Exercise prompt ▸ Each entry should be copied as it stands, leaving the pictures behind.

Supplied material ▸
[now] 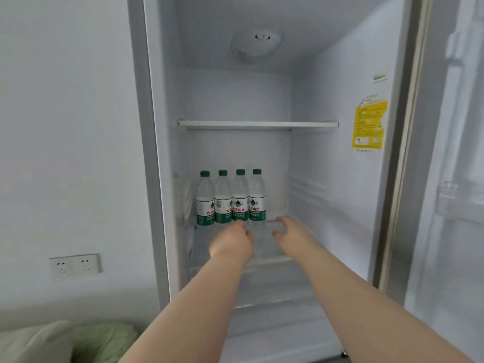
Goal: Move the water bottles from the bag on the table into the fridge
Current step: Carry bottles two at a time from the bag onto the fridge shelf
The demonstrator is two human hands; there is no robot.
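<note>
White wall with a double socket [75, 263] fills the left of the view, and beside it stands the open fridge [340, 179], its door swung out to the right. Inside, one shelf [258, 124] spans the upper part, bare. Below that shelf four bottles [231, 197] stand upright in a row, green caps up, shoulders touching, set toward the left wall of the fridge with free floor to their right.

Both arms reach in under the shelf. Left hand [231, 243] is just in front of the two middle bottles, its fingers curled loosely and holding nothing that can be seen. Right hand [290, 231] is in front of and right of the rightmost bottle, fingers [281, 220] spread and thumb apart, also empty as far as the blur lets me tell.

Each bottle's long axis is vertical and they lie straight ahead of both hands, the left nearer. My judgement: a bottle was just set down, and the open spot for another is right of the row. Neither bag nor tabletop is in view.
</note>
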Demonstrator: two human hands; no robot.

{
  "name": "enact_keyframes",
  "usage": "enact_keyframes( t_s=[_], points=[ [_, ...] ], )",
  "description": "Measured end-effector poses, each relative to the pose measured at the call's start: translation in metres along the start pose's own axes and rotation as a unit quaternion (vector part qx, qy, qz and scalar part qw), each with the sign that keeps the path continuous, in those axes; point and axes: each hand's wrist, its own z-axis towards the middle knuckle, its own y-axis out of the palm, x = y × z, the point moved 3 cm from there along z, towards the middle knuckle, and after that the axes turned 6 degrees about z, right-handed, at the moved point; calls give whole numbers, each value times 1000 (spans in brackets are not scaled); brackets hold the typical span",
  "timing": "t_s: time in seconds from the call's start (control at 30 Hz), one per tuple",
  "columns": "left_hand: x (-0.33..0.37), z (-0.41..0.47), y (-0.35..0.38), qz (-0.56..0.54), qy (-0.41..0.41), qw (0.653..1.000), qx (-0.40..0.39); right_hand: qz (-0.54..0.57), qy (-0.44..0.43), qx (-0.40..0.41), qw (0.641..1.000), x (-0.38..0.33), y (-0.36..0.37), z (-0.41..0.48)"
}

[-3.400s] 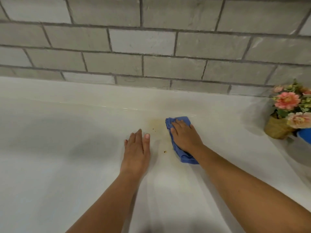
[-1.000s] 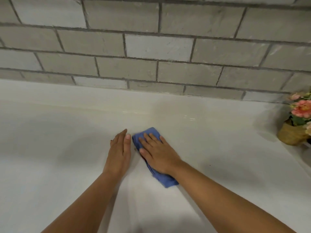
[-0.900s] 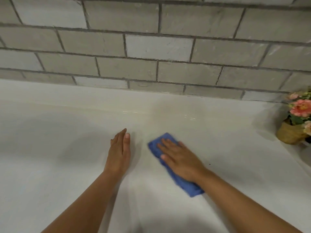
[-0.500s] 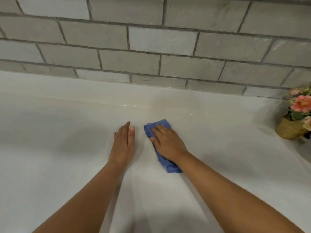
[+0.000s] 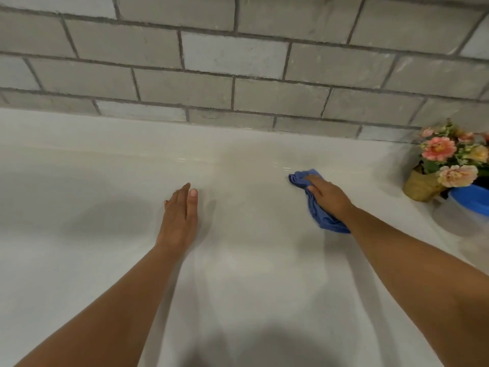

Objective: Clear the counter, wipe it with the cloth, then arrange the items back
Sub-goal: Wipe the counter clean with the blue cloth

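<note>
A crumpled blue cloth [image 5: 321, 218] lies on the white counter [image 5: 251, 260], right of centre. My right hand [image 5: 329, 197] presses down on it with straight fingers, covering its middle. My left hand [image 5: 180, 215] rests flat on the bare counter, well to the left of the cloth, palm down with fingers together.
A grey brick-tile wall [image 5: 238, 62] runs along the back of the counter. At the far right stands a small golden pot of pink flowers [image 5: 447, 162], with a blue dish [image 5: 473, 200] just in front of it, cut off by the frame edge.
My right hand has slid the cloth to the right, away from my left hand. The brownish stain seen earlier no longer shows. My left hand has stayed flat in place.
</note>
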Motion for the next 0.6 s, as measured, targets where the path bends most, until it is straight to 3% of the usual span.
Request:
enact_keyframes(
  t_s=[0.1,0.17,0.33,0.5,0.6],
  points=[
    [-2,1,0,-6,0,1000,0,13,19,52,998,0,8,-37],
    [-2,0,0,-16,0,1000,1,29,11,37,999,-15,24,-77],
    [-1,-1,-1,-39,0,999,3,8,-161,20,987,-82,58,-192],
    [0,-3,-6,-42,3,999,-10,5,-85,34,996,-52,37,-163],
    [1,-6,-8,-52,-1,999,-16,-28,40,29,998,-28,19,-126]
  ],
)
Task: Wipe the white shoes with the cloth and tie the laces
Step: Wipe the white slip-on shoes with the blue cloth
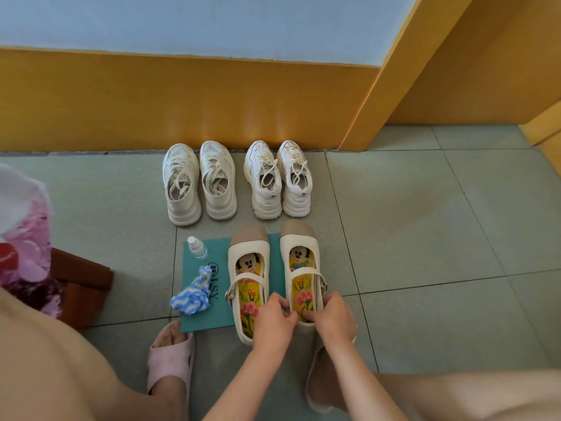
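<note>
Two pairs of white lace-up sneakers stand against the yellow wall base: the left pair and the right pair, laces loose. Nearer me, a pair of cream strap shoes with patterned insoles rests on a teal mat: the left one and the right one. My left hand and my right hand both grip the heel of the right strap shoe. A crumpled blue-and-white cloth lies on the mat, untouched.
A small clear spray bottle stands at the mat's far left corner. My feet in pink slippers rest on the grey-green tile floor. A dark wooden stool and pink floral fabric sit at left. Yellow door frame at right.
</note>
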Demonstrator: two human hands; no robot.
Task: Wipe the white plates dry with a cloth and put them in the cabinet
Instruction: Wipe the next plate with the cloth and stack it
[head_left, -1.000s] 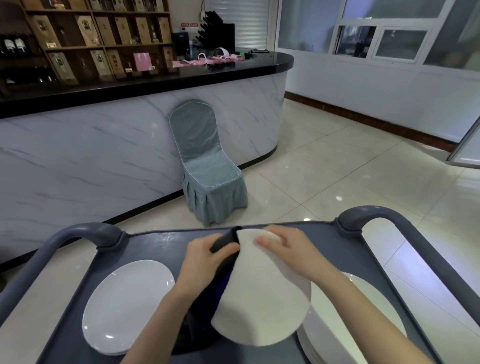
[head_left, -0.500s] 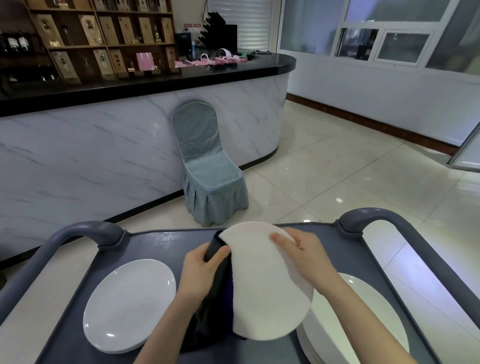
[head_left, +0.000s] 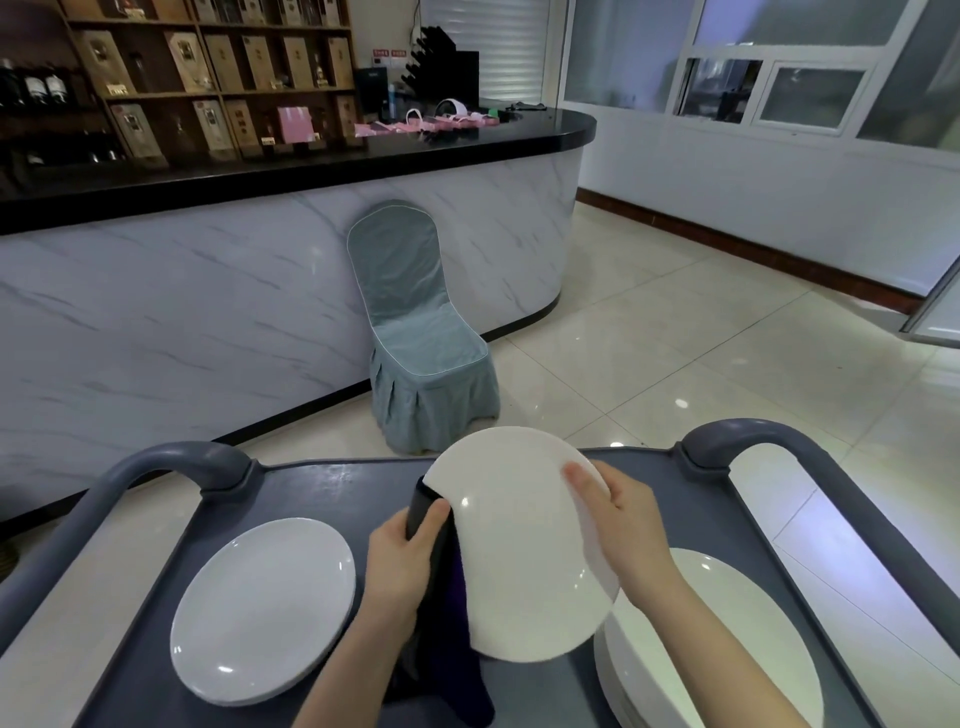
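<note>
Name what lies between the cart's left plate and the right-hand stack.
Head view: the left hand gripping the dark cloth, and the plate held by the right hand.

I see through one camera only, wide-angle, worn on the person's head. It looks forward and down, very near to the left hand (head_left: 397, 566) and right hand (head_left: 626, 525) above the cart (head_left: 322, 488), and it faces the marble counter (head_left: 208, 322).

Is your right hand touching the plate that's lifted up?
Touching. The head view shows the right hand gripping the lifted plate, fingers over its right rim; the left hand holds the cloth at its left edge.
</note>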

Answer to this exercise ▸
[now] 
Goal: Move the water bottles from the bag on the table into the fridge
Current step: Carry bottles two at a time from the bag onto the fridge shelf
The demonstrator is two human hands; there is no robot.
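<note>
White wall with a double socket [75, 263] fills the left of the view, and beside it stands the open fridge [340, 179], its door swung out to the right. Inside, one shelf [258, 124] spans the upper part, bare. Below that shelf four bottles [231, 197] stand upright in a row, green caps up, shoulders touching, set toward the left wall of the fridge with free floor to their right.

Both arms reach in under the shelf. Left hand [231, 243] is just in front of the two middle bottles, its fingers curled loosely and holding nothing that can be seen. Right hand [290, 231] is in front of and right of the rightmost bottle, fingers [281, 220] spread and thumb apart, also empty as far as the blur lets me tell.

Each bottle's long axis is vertical and they lie straight ahead of both hands, the left nearer. My judgement: a bottle was just set down, and the open spot for another is right of the row. Neither bag nor tabletop is in view.
</note>
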Demonstrator: two human hands; no robot.

{
  "name": "enact_keyframes",
  "usage": "enact_keyframes( t_s=[_], points=[ [_, ...] ], )",
  "description": "Measured end-effector poses, each relative to the pose measured at the call's start: translation in metres along the start pose's own axes and rotation as a unit quaternion (vector part qx, qy, qz and scalar part qw), each with the sign that keeps the path continuous, in those axes; point and axes: each hand's wrist, its own z-axis towards the middle knuckle, its own y-axis out of the palm, x = y × z, the point moved 3 cm from there along z, towards the middle knuckle, and after that the axes turned 6 degrees about z, right-handed, at the moved point; calls give whole numbers, each value times 1000 (spans in brackets are not scaled); brackets hold the typical span",
  "timing": "t_s: time in seconds from the call's start (control at 30 Hz), one per tuple",
  "columns": "left_hand: x (-0.33..0.37), z (-0.41..0.47), y (-0.35..0.38), qz (-0.56..0.54), qy (-0.41..0.41), qw (0.653..1.000), qx (-0.40..0.39); right_hand: qz (-0.54..0.57), qy (-0.44..0.43), qx (-0.40..0.41), qw (0.641..1.000), x (-0.38..0.33), y (-0.36..0.37), z (-0.41..0.48)"
}

[-3.400s] 
[-1.000s] 
[-0.900s] 
[-0.500s] 
[+0.000s] 

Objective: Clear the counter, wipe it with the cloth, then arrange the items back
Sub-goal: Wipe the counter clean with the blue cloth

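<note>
A crumpled blue cloth [image 5: 321, 218] lies on the white counter [image 5: 251, 260], right of centre. My right hand [image 5: 329, 197] presses down on it with straight fingers, covering its middle. My left hand [image 5: 180, 215] rests flat on the bare counter, well to the left of the cloth, palm down with fingers together.
A grey brick-tile wall [image 5: 238, 62] runs along the back of the counter. At the far right stands a small golden pot of pink flowers [image 5: 447, 162], with a blue dish [image 5: 473, 200] just in front of it, cut off by the frame edge.
My right hand has slid the cloth to the right, away from my left hand. The brownish stain seen earlier no longer shows. My left hand has stayed flat in place.
</note>
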Motion for the next 0.6 s, as measured, targets where the path bends most, until it is straight to 3% of the usual span.
Request:
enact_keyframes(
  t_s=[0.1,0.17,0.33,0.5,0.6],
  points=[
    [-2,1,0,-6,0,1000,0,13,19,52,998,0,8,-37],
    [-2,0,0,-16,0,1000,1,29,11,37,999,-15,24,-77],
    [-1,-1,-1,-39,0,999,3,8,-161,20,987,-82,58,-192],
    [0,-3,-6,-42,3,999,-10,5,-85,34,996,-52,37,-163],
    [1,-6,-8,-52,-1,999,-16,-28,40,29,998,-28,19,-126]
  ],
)
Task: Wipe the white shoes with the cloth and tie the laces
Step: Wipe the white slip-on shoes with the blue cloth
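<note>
Two pairs of white lace-up sneakers stand against the yellow wall base: the left pair and the right pair, laces loose. Nearer me, a pair of cream strap shoes with patterned insoles rests on a teal mat: the left one and the right one. My left hand and my right hand both grip the heel of the right strap shoe. A crumpled blue-and-white cloth lies on the mat, untouched.
A small clear spray bottle stands at the mat's far left corner. My feet in pink slippers rest on the grey-green tile floor. A dark wooden stool and pink floral fabric sit at left. Yellow door frame at right.
</note>
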Demonstrator: two human hands; no robot.
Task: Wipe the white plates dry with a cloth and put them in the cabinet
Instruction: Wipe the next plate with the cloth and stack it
[head_left, -1.000s] 
[head_left, -0.500s] 
[head_left, +0.000s] 
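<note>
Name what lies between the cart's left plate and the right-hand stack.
Head view: the left hand gripping the dark cloth, and the plate held by the right hand.

I see through one camera only, wide-angle, worn on the person's head. It looks forward and down, very near to the left hand (head_left: 397, 566) and right hand (head_left: 626, 525) above the cart (head_left: 322, 488), and it faces the marble counter (head_left: 208, 322).

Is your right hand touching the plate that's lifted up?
Touching. The head view shows the right hand gripping the lifted plate, fingers over its right rim; the left hand holds the cloth at its left edge.
</note>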

No additional output is expected for this exercise.